Palermo, a Benevento la vittoria firmata dagli ex - Newsicilia

Palermo, a Benevento la vittoria firmata dagli ex

Palermo, a Benevento la vittoria firmata dagli ex

PALERMO – A fine partita ieri sera sui social sono comparse le immagini di Brignoli con tanto di aureola e istanza per essere consacrato “santo subito”. L’ex portiere del Benevento, famoso per avere l’anno scorso nella partita al Vigorito contro il Milan segnato di testa al 95° il gol che aveva sancito il pareggio per 2 a 2, è stato uno degli artefici principali del successo del Palermo.

È difficile raccontare le parate decisive in tuffo, d’istinto, di piede, che hanno fatto andare in bestia il pubblico di casa. Dopo un’uscita avventata ad inizio partita, Brignoli si è superato, dando fiducia a tutta la squadra, mantenendo inviolata la porta fino al 44° minuto della ripresa, quando, senza colpa, ha dovuto chinarsi davanti ad Asencio, autore del gol dell’1 a 2, che ha reso incandescenti i minuti di recupero concessi dall’arbitro Ghersini.



Poco prima, all’81°, l’altro illustre ex, Puscas, aveva raddoppiato il gol con il quale Nestorovski al 42° aveva messo il primo tassello della vittoria dei rosa.
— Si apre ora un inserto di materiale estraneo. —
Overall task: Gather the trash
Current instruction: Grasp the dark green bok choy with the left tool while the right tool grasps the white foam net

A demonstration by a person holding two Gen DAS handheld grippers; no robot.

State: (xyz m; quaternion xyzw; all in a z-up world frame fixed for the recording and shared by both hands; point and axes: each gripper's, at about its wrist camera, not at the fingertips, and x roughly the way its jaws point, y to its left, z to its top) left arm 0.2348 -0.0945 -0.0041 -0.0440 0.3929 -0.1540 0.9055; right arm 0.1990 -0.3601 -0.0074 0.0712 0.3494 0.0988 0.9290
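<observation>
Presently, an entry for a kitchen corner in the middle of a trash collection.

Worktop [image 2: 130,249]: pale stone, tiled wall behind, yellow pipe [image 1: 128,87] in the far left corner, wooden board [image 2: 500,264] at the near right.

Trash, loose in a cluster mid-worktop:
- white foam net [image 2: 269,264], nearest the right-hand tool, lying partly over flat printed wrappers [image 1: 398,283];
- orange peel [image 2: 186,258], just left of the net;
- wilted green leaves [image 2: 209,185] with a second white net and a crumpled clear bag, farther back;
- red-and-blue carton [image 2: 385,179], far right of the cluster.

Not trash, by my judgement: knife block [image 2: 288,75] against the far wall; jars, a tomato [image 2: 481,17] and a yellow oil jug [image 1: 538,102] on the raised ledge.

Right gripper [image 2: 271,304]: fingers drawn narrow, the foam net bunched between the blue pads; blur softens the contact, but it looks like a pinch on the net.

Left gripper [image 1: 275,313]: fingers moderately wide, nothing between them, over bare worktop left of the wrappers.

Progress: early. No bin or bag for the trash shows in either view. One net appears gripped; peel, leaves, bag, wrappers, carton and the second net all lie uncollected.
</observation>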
Puscas, che non ha esultato per rispetto verso i suoi ex tifosi, aveva fulminato con un destro a giro Montipò, a conclusione di una fuga sulla sinistra su lancio perfetto di Haas.

Dopo aver celebrato gli ex, è doverosa la menzione di Nestorovski, bravissimo a sbloccare il risultato, di Moreo, classica spina nel fianco per i difensori avversari, di Jajalo, uomo dovunque, arcigno e propositivo, di Falletti, veloce e sempre nel vivo del gioco, di Haas e Murawski, complementi fisici e polmonari di Jajalo, di Szyminski e Rajkovic, attenti e concentratissimi dall’inizio alla fine della partita, di Salvi e Aleesami, che, pur dovendo limitare le sgroppate sulle fasce per la pressione degli uomini di Bucchi, hanno svolto un notevole lavoro nella fase difensiva.


La vittoria del Palermo è importante perché ottenuta contro una squadra forte e ben equilibrata. Per uscire vincitori dal Vigorito ci vuole una prestazione perfetta, senza distrazioni e senza cali di tensioni, con il cinismo che consente di sfruttare le occasioni da rete. E così hanno fatto ieri i rosanero, che non hanno ripetuto gli errori di Pescara: hanno sì corso troppi rischi, ma il carattere, la determinazione e la voglia di vincere hanno avuto ragione.

Con appena un punto dalla coppia Brescia e Lecce, con i lombardi in campo stasera a Livorno e, quindi, con l’opportunità di allungare, ma con i pugliesi agguantabili perché ancora devono scontare il turno di riposo, il futuro del Palermo appare nuovamente colorato di rosa.

Se, come sembra, dovesse chiudersi positivamente la trattativa con York Capital per la cessione della società, allora l’ottimismo ritroverebbe terreno fertile nell’animo dei tifosi.